And I was going to point out that the money would be far better spent on reforming governments than on artesian wells and mosquito nets. 'Just remember, every penny you raise will help pay for a crack squad of mercenaries to storm the presidential palace and relieve these suffering people from decades of tyranny and squalor!' I was particularly incensed by the notion of Rich, Famous and in the Slums with Comic Relief (BBC1, Thursday), which looked like a distillation of every grim Comic Relief moment. The Radio Times picture of four slebs - Angela Rippon, Lenny Henry, Samantha Womack and a disc jockey called Reggie Yates - posing in red noses against the Kibera slum in Kenya where they were to spend a week - was particularly aggravating.

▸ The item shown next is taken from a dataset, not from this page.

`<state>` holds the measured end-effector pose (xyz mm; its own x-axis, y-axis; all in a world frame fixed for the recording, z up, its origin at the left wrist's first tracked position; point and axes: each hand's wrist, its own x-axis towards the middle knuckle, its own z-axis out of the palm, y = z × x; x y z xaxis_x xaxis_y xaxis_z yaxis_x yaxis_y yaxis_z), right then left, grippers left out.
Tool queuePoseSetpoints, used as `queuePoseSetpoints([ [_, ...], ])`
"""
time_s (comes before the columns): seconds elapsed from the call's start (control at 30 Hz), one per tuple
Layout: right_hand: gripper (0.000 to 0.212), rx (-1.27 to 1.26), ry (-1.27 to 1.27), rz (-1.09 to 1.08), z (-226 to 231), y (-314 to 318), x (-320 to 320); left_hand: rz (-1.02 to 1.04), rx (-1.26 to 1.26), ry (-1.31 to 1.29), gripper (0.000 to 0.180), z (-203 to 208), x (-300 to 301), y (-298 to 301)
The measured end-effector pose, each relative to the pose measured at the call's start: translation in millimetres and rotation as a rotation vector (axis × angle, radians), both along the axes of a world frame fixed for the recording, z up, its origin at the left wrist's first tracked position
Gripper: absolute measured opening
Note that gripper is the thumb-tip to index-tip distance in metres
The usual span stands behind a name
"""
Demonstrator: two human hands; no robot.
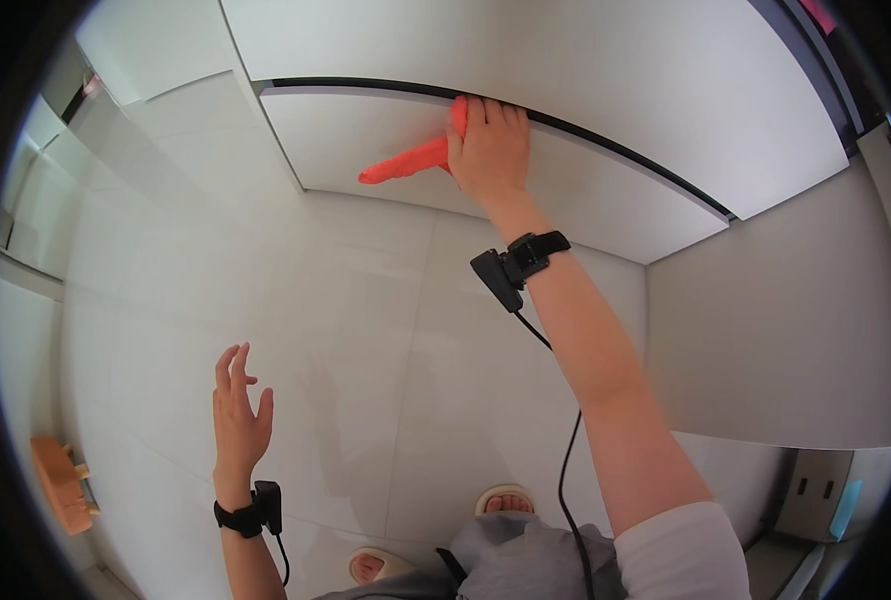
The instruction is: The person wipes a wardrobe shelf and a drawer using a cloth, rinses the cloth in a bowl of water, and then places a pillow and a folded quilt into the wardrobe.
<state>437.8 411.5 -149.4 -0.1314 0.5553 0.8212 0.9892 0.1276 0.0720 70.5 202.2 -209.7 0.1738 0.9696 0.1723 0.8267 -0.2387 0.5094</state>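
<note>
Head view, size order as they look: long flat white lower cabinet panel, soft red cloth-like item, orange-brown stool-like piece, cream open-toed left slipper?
1. White lower panel
2. Red item and orange-brown piece: look alike, unranked; right hand partly covers the red one
3. Left slipper

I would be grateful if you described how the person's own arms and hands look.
Both the left hand and the right hand are bare. Each wrist wears a black strap carrying a small black device with a thin black cable. A white sleeve covers the right upper arm.
</note>
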Motion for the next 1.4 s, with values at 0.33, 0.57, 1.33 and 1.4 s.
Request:
queuePoseSetpoints([
  [0.33,0.026,0.036,-0.042,-0.253,45,-136,223,0.037,-0.021,-0.036,0.065,29,-12,-33],
  [0.57,0.046,-0.067,-0.077,-0.552,64,-222,356,-0.013,-0.014,-0.028,0.066,53,10,-46],
  [1.33,0.035,-0.144,0.092,0.174,-25,38,-137,0.027,-0.269,0.227,0.076,-119,-84,-42],
  [1.4,0.035,-0.292,0.189,0.234,-16,53,-151,0.049,-0.327,0.28,0.08,-126,-80,-36],
])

But then at a party last week I met Angela Rippon. She talked about the trip and was extremely moving. They really had been installed in this appalling slum, the largest in Africa, with the equivalent of £2 to live on. They had to earn any more cash, and in that slum there are few investment opportunities. At one point she had to choose between eating and buying a comb, and decided she could smooth her hair with her fingers and buy a carrot instead. She'd met families of eight who lived in a room one third the size of the one where we were drinking champagne. There were roaches and rats everywhere.

To earn money she worked as a teacher:

'It was the most wonderful day of my life.'

She was deeply impressed by the pride and dignity of the slum dwellers; the way that the women kept their shacks as clean as they possibly could, and would not dream of sending their children out in clothes that were other than spotless. …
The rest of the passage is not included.